▶ **What you have to do**:
Give back the full listing exactly, setting the pictures aside.

----------------------------------------

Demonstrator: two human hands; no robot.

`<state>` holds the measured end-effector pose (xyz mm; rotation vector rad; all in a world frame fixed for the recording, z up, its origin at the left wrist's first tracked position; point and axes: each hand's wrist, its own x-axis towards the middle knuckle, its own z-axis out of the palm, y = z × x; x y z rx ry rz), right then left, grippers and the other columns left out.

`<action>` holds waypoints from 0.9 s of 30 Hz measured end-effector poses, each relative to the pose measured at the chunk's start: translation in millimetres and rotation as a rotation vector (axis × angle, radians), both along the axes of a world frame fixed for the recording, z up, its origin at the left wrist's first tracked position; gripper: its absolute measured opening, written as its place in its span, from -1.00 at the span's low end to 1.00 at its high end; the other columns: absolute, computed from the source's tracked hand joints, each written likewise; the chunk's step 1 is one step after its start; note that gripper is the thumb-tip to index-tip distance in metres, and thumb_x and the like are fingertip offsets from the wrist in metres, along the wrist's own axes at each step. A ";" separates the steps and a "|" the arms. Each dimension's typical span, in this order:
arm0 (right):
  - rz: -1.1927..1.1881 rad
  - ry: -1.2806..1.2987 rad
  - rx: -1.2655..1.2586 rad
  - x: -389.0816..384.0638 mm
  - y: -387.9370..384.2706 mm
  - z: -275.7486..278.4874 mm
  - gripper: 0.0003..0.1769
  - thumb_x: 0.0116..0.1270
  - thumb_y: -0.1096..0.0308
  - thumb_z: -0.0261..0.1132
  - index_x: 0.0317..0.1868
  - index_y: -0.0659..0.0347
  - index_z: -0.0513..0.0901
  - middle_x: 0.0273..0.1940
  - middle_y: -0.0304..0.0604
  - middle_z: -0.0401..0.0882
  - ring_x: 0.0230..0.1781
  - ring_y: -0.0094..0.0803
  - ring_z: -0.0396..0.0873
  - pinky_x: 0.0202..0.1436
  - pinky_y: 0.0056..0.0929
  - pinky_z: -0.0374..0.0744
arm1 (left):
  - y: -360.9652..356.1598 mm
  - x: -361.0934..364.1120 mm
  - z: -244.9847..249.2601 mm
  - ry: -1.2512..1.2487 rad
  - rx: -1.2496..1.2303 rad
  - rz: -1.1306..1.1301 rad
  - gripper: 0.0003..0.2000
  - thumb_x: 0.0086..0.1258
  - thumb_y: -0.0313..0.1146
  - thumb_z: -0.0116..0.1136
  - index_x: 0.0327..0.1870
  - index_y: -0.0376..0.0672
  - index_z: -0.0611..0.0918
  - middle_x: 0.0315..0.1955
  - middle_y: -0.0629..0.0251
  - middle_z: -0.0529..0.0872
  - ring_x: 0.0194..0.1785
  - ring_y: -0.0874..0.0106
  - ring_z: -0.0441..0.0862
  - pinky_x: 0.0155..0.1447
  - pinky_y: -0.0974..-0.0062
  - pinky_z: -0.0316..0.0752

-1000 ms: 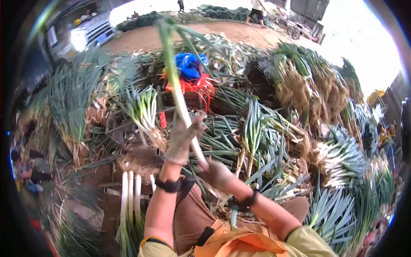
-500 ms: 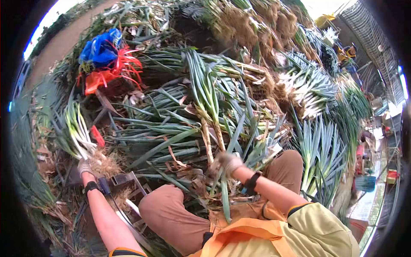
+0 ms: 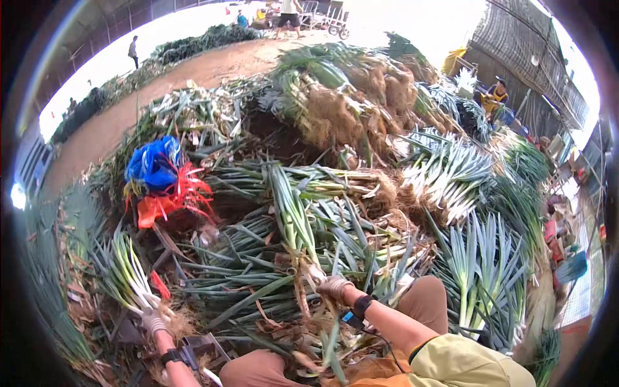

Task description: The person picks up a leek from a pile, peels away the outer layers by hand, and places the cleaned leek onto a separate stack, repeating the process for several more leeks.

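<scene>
My left hand (image 3: 155, 322), in a pale glove, is closed around the white lower ends of a small bunch of green onions (image 3: 131, 274), next to their brown roots. My right hand (image 3: 334, 288), also gloved, is closed at the lower end of a long green onion (image 3: 298, 226), whose pale shank shows just above my fingers. Beside it a brown, dirt-covered stalk (image 3: 301, 295) hangs down. Both lie over a heap of untrimmed green onions (image 3: 245, 284). My fingertips are partly hidden.
Blue netting (image 3: 153, 164) and red plastic strips (image 3: 187, 193) sit on a stand at left. Cleaned green onions (image 3: 445, 180) lie in a row at right, with more leafy ones (image 3: 483, 271) nearer. A rooty pile (image 3: 348, 103) rises behind. A co-worker (image 3: 495, 97) sits at far right.
The view has tilted up, so the yard and distant people now show. My right hand, blurred before, is now sharper at the stalk's lower end, where a pale shank shows. My left hand keeps its bunch.
</scene>
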<state>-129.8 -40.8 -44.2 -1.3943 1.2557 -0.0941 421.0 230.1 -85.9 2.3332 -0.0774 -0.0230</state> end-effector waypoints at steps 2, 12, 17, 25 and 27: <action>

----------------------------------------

▶ **Your solution**:
Demonstrator: two human hands; no robot.

`<state>` holds the measured end-effector pose (xyz mm; rotation vector rad; all in a world frame fixed for the recording, z up, its origin at the left wrist's first tracked position; point and axes: each hand's wrist, its own x-axis towards the middle knuckle, its own z-axis out of the palm, y = z × x; x y z rx ry rz), right then left, grippers and the other columns left out.

`<action>` holds waypoints from 0.9 s of 30 Hz measured end-effector poses, each relative to the pose measured at the chunk's start: translation in millimetres and rotation as a rotation vector (axis × angle, radians), both along the axes of a world frame fixed for the recording, z up, its origin at the left wrist's first tracked position; gripper: its absolute measured opening, written as its place in its span, from -1.00 at the span's low end to 1.00 at its high end; the other columns: absolute, computed from the source's tracked hand joints, each written likewise; the chunk's step 1 is one step after its start; note that gripper is the thumb-tip to index-tip distance in metres, and thumb_x and the like are fingertip offsets from the wrist in metres, along the wrist's own axes at each step. A ";" separates the steps and a "|" the arms. Each dimension's typical span, in this order:
arm0 (right):
  - rz: -1.1927..1.1881 rad
  - ry: -1.2806..1.2987 rad
  - rx: -1.2655..1.2586 rad
  - x: -389.0816..384.0638 mm
  - y: -387.9370..384.2706 mm
  - z: -275.7486..278.4874 mm
  - gripper: 0.0003..0.1769
  - thumb_x: 0.0116..0.1270
  - thumb_y: -0.1096..0.0308
  - thumb_z: -0.0261..0.1132
  - index_x: 0.0317..0.1868
  - index_y: -0.0659..0.0347
  - index_z: -0.0513..0.0901
  - middle_x: 0.0273..0.1940
  - middle_y: -0.0304..0.0604
  - middle_z: -0.0401..0.0882
  - ring_x: 0.0230..0.1781
  - ring_y: -0.0094..0.0803
  - ring_z: -0.0396..0.0873
  - pinky_x: 0.0202..0.1436
  - pinky_y: 0.0056..0.0929
  - pinky_z: -0.0374..0.0744
arm1 (left):
  - y: -360.9652..356.1598 mm
  - x: -361.0934..364.1120 mm
  - z: -244.9847..249.2601 mm
  - ry: -1.2512..1.2487 rad
  - rx: -1.2496..1.2303 rad
  - rz: -1.1306..1.1301 rad
  - gripper: 0.0003..0.2000
  - thumb_x: 0.0086..0.1258
  - thumb_y: -0.0313..0.1146
  - thumb_z: -0.0116..0.1136
  - index_x: 0.0327..0.1870
  - index_y: -0.0376..0.0672
  - index_z: -0.0611..0.0918
  - middle_x: 0.0315..0.1955
  - middle_y: -0.0629..0.0251
  - middle_z: -0.0529..0.0872
  - ring_x: 0.0194..0.1785
  - ring_y: -0.0874..0.0106
  - ring_z: -0.0441..0.0862
  - pinky_x: 0.0155..0.1447
  - pinky_y: -0.0974..-0.0062
  - pinky_z: -0.0316..0.0752

-1000 ms: 
-500 ms: 
+0 ms: 

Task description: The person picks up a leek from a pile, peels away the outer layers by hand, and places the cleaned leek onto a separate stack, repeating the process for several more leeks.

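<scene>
My left hand (image 3: 155, 322), in a pale glove, is closed around the white lower ends of a small bunch of green onions (image 3: 131, 274), next to their brown roots. My right hand (image 3: 334, 288), also gloved, is closed at the lower end of a long green onion (image 3: 298, 226), whose pale shank shows just above my fingers. Beside it a brown, dirt-covered stalk (image 3: 301, 295) hangs down. Both lie over a heap of untrimmed green onions (image 3: 245, 284). My fingertips are partly hidden.
Blue netting (image 3: 153, 164) and red plastic strips (image 3: 187, 193) sit on a stand at left. Cleaned green onions (image 3: 445, 180) lie in a row at right, with more leafy ones (image 3: 483, 271) nearer. A rooty pile (image 3: 348, 103) rises behind. A co-worker (image 3: 495, 97) sits at far right.
The view has tilted up, so the yard and distant people now show. My right hand, blurred before, is now sharper at the stalk's lower end, where a pale shank shows. My left hand keeps its bunch.
</scene>
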<state>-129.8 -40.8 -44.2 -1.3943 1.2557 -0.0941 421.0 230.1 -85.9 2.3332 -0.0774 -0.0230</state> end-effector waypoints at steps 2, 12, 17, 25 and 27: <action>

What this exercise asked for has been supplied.